Journal of Molecular Endocrinology ◽

10.1530/jme-19-0239 ◽

2020 ◽

Vol 64 (4) ◽

pp. 259-270

Author(s):

Jingyi Luo ◽

Tingting Liu ◽

Weiping Teng

Keyword(s):

T Cells ◽

Real Time ◽

Potential Function ◽

Real Time Pcr ◽

Hashimoto’S Thyroiditis ◽

Molecular Mechanisms ◽

Hashimoto's Thyroiditis ◽

Control Group ◽

Thyroid Peroxidase ◽

Transcriptional Level

Hashimoto’s thyroiditis (HT) is a common organ-specific autoimmune disease, which develops in 0.3–1.5/1000 subjects annually. The aims of this study were to determine the lncRNA profile in peripheral blood CD4+ T cells from HT patients and then to characterize the potential function of NONHSAT079547.2. A total of 37 HT patients and 50 sex- and age-matched healthy controls were enrolled for high-throughput sequencing. Another 43 HT patients and 50 sex- and age-matched controls were enrolled for validation via real-time PCR. Flow cytometry and CCK8 assays were used to measure cell apoptosis and growth levels. Western blotting was used for measuring the expression of growth- and apoptosis-associated proteins. IL-17 serum concentration and transcriptional level in CD4+ T cells of participants were detected by ELISA and real-time PCR, respectively. The mechanism of competitive endogenous RNA was determined using real-time PCR, ELISA, RNA immunoprecipitation, and dual-luciferase assays in Jurkat cells.
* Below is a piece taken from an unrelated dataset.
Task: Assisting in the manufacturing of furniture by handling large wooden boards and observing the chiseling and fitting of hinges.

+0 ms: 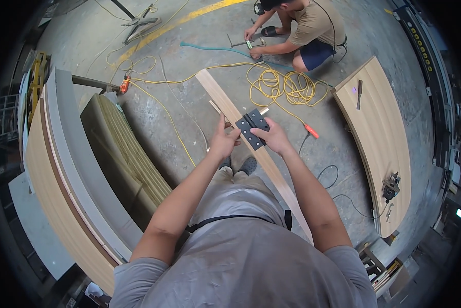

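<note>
A long pale wooden board [281, 180] slants in front of my body, its far end up and to the left. On its face lies a black door hinge [250, 131] with screw holes, one leaf flat on the wood and the other reaching past the right edge. My left hand [224, 141] is closed around the board's left edge, thumb beside the hinge. With its thumb pressed on the hinge's right leaf, my right hand [275, 137] grips that leaf; its other fingers are mostly hidden underneath. A thin wooden strip [264, 110] pokes out behind the board.
On the right, a wooden panel [384, 138] carries a chisel [359, 95] and a corded power tool [391, 187]. Long panels [87, 154] stand at left. A coiled yellow cord [276, 84] lies on the floor. Ahead, a co-worker [312, 31] squats, holding a clamp [250, 44].
</note>
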The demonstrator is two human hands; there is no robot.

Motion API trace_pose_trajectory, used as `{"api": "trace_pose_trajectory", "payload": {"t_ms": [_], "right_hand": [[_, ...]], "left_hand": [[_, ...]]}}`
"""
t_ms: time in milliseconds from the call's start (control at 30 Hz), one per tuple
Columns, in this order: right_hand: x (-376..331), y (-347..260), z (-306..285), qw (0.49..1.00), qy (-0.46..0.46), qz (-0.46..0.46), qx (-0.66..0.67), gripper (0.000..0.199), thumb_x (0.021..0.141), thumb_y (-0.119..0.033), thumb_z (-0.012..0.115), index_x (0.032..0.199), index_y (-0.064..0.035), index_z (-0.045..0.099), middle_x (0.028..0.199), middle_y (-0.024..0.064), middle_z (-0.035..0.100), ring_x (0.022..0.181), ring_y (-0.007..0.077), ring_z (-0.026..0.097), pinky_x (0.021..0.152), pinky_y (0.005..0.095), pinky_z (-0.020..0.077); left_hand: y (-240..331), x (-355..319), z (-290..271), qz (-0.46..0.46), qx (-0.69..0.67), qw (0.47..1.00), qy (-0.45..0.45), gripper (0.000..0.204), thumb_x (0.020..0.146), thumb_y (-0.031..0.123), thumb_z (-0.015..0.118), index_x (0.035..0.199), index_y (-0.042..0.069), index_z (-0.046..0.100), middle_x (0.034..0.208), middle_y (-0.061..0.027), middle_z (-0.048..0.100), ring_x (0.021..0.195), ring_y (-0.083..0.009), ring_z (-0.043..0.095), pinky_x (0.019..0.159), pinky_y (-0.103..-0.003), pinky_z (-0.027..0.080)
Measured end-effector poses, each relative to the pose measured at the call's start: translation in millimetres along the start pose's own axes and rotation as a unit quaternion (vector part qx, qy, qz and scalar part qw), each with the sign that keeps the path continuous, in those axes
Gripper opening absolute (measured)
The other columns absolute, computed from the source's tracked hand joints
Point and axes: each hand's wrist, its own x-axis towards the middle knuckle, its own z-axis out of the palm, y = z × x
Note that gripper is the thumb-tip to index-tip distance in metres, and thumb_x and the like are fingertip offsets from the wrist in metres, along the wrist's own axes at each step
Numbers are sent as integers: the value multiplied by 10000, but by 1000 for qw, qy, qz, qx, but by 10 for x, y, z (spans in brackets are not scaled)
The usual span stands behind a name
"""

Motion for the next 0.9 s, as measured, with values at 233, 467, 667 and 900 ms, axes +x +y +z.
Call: {"api": "trace_pose_trajectory", "payload": {"t_ms": [233, 467, 667, 900], "right_hand": [[-39, -67, 36, 995, 25, -17, -95, 392, 674, -200, 762, 959, 8, 592, 864, 121, 663, 767, 176, 640, 701, 297, 500], [-43, -125, 27, 996, 16, 2, -89, 371, 682, -191, 755, 950, 8, 592, 857, 121, 664, 760, 179, 641, 701, 298, 500], [-82, -164, 28, 991, 30, 0, -133, 371, 688, -185, 748, 959, 8, 585, 884, 130, 658, 801, 196, 640, 725, 307, 497], [-65, -98, 0, 994, 23, -6, -107, 382, 695, -189, 737, 970, 15, 568, 898, 147, 649, 815, 218, 638, 732, 323, 496]], "left_hand": [[74, -51, 51, 16, 7, 1000, 4, 777, 857, 45, 568, 1447, 195, 87, 1227, -126, 450, 904, -200, 601, 673, -296, 560], [8, 26, 30, 3, 10, 1000, -4, 792, 858, 87, 574, 1448, 167, 52, 1204, -115, 479, 867, -192, 610, 639, -296, 553], [69, -9, 85, -12, 42, 999, -24, 835, 852, 114, 597, 1447, 166, 14, 1263, -114, 460, 901, -205, 613, 653, -302, 555], [9, 21, 124, -22, -2, 999, -41, 860, 863, 154, 599, 1441, 163, -37, 1288, -126, 449, 929, -227, 611, 678, -313, 560]]}}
A total of 7564 significantly differentially expressed lncRNAs were found, of which 3913 lncRNAs were upregulated and 3651 lncRNAs were downregulated in HT group when compared to control group. NONHSAT079547.2 was significantly upregulated in HT patients and was positively correlated with serum thyroid peroxidase antibody level. Further studies confirmed that NONHSAT079547.2 could promote cell growth and control IL-17 expression and secretion via the NONHSAT079547.2/miR-4716-5p/IL-17 axis.This is the first study to describe the lncRNA profile in CD4+ T cells of HT patients. The studies on the function of NONHSAT079547.2 might elucidate the underlying molecular mechanisms and represent potential biomarkers for HT.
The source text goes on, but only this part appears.